■ Goal of the exercise ■
Of the lines in the data below, write out exactly those from the one holding "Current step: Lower" through the one holding "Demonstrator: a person", both included.

■ Data provided ■

:::::

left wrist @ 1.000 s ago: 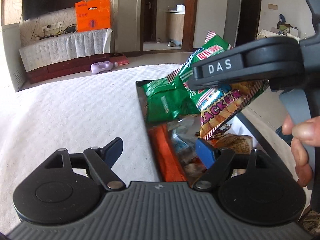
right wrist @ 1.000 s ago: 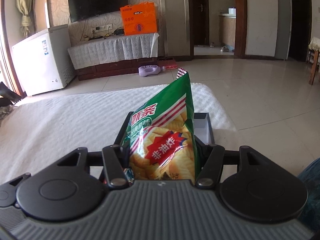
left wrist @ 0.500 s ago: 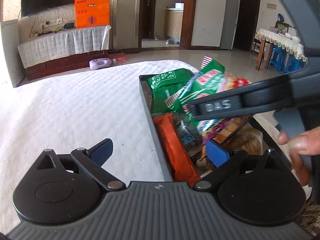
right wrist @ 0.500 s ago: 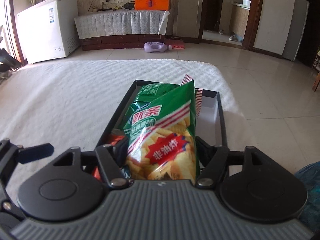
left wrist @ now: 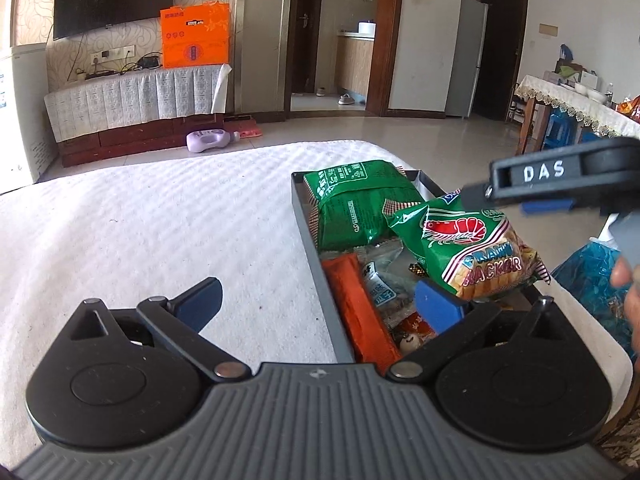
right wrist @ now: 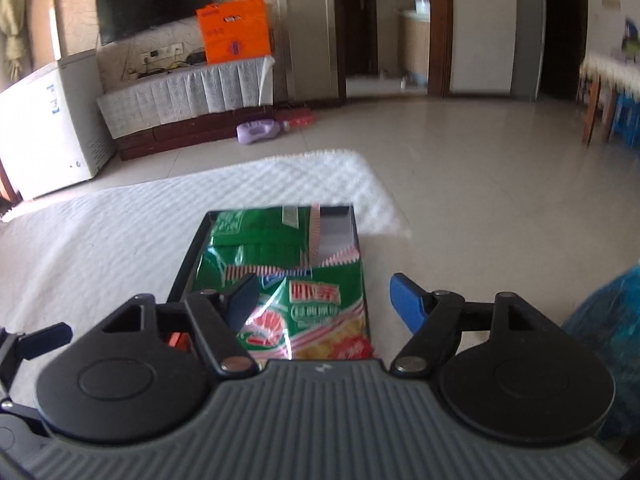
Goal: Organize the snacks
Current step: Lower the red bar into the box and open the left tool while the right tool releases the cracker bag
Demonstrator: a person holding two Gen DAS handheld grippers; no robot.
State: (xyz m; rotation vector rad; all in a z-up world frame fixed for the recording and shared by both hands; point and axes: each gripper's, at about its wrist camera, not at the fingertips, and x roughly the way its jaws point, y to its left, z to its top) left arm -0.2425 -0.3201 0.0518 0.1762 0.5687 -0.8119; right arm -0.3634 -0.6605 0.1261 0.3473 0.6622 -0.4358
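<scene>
A dark tray [left wrist: 309, 240] sits on the white cloth at the right. It holds a plain green bag [left wrist: 356, 208], a green prawn cracker bag [left wrist: 468, 248], an orange bar [left wrist: 356, 308] and small wrapped snacks [left wrist: 394, 288]. My left gripper [left wrist: 320, 300] is open and empty, straddling the tray's near left wall. My right gripper [right wrist: 324, 296] is open above the prawn cracker bag [right wrist: 312, 320], which lies in the tray [right wrist: 188, 264]. The right gripper also shows in the left wrist view [left wrist: 560, 184], above the tray's right side.
The white cloth [left wrist: 160, 220] covers the surface left of the tray. A blue plastic bag [left wrist: 592, 276] lies to the tray's right. Beyond are a tiled floor, a TV stand with an orange box [left wrist: 196, 36], and a white freezer [right wrist: 44, 128].
My right gripper has lowered the prawn cracker bag into the tray and opened, letting it go. The bag now lies flat. My left gripper stayed open.
</scene>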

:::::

■ Solution for this task ■
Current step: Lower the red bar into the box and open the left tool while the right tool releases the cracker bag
Demonstrator: a person holding two Gen DAS handheld grippers; no robot.

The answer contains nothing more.